## How to complete this task
Set out each line from the following listing that includes the word "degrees".

## Extracted data
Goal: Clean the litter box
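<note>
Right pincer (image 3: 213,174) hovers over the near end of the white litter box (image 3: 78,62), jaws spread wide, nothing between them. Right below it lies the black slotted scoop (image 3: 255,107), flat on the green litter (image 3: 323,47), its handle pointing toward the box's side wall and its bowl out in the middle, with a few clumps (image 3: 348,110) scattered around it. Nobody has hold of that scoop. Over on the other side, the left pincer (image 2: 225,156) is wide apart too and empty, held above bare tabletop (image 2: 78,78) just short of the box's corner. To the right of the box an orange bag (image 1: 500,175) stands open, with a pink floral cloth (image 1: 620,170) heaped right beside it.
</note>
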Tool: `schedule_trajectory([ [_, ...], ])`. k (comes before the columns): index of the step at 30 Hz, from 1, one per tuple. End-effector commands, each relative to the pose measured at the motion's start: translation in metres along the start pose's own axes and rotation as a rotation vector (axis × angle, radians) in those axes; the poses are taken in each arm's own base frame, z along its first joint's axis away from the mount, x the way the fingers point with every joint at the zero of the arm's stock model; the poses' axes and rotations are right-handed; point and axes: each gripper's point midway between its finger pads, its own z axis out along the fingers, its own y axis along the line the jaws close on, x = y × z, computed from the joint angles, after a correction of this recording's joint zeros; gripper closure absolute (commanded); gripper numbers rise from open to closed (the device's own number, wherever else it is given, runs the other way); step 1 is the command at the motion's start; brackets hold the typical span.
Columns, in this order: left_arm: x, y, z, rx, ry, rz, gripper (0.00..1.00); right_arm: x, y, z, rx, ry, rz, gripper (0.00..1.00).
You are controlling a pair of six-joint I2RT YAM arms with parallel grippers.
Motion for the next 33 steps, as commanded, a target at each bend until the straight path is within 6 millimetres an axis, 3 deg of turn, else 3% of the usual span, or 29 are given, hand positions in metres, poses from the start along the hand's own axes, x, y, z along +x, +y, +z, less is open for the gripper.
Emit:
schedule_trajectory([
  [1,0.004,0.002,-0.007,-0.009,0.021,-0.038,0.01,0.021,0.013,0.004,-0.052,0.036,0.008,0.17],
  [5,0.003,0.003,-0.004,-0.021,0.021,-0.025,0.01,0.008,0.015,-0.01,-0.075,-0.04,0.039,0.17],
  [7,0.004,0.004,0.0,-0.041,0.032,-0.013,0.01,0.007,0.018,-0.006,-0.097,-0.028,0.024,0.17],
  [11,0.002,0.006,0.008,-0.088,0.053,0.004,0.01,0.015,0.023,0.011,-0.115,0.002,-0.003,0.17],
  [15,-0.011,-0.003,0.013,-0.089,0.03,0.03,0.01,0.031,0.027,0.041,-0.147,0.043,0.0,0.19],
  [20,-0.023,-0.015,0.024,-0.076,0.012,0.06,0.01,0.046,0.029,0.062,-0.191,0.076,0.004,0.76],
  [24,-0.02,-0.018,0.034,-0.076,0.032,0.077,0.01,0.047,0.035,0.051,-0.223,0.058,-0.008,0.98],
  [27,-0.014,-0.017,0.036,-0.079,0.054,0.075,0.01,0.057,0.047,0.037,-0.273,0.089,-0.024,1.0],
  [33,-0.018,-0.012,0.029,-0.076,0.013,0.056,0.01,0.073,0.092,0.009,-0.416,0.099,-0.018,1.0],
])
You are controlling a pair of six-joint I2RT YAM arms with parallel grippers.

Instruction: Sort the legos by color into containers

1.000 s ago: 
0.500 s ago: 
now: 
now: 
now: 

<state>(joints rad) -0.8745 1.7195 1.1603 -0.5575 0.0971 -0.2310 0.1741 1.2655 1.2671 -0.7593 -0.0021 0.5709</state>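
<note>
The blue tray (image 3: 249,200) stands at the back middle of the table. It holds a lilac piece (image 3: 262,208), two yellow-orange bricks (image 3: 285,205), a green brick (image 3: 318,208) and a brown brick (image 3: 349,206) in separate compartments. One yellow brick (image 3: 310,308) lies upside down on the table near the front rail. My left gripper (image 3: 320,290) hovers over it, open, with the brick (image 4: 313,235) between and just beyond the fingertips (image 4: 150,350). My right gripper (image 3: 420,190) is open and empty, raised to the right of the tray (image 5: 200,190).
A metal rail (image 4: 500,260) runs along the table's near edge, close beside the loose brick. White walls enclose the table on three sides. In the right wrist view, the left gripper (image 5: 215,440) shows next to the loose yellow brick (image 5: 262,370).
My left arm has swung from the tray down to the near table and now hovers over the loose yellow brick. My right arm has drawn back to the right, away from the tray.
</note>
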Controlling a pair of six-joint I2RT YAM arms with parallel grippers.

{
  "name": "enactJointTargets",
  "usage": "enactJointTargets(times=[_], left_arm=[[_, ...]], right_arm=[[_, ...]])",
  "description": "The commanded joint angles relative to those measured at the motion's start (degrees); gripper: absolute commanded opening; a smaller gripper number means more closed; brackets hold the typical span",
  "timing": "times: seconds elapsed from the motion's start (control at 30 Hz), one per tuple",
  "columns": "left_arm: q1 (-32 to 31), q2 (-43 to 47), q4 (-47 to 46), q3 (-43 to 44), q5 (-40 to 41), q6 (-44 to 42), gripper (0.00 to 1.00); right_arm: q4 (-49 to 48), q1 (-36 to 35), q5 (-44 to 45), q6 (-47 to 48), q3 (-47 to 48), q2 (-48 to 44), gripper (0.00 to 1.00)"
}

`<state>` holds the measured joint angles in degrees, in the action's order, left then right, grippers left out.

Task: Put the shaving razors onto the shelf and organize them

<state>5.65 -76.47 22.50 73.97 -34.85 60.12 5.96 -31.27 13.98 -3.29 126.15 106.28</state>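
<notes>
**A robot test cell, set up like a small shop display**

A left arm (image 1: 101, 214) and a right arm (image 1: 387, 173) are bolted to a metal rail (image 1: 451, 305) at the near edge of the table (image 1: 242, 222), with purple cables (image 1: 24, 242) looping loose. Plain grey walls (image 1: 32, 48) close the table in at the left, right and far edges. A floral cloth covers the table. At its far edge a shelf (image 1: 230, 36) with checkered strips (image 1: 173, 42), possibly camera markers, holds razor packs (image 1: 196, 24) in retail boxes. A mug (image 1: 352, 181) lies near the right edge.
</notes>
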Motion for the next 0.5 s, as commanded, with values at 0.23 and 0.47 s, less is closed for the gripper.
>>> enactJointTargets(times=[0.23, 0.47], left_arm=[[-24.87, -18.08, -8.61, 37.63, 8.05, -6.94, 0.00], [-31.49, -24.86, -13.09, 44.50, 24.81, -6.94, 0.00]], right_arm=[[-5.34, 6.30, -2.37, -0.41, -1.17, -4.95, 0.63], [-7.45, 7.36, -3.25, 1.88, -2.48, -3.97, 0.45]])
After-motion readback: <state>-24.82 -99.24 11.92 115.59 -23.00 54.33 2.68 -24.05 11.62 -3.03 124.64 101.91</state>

## Answer section
  "description": "The commanded joint angles relative to those measured at the motion's start (degrees); gripper: absolute commanded opening; a smaller gripper number means more closed; brackets hold the typical span",
`<state>` holds the measured joint angles in degrees, in the action's order, left then right, grippers left out.

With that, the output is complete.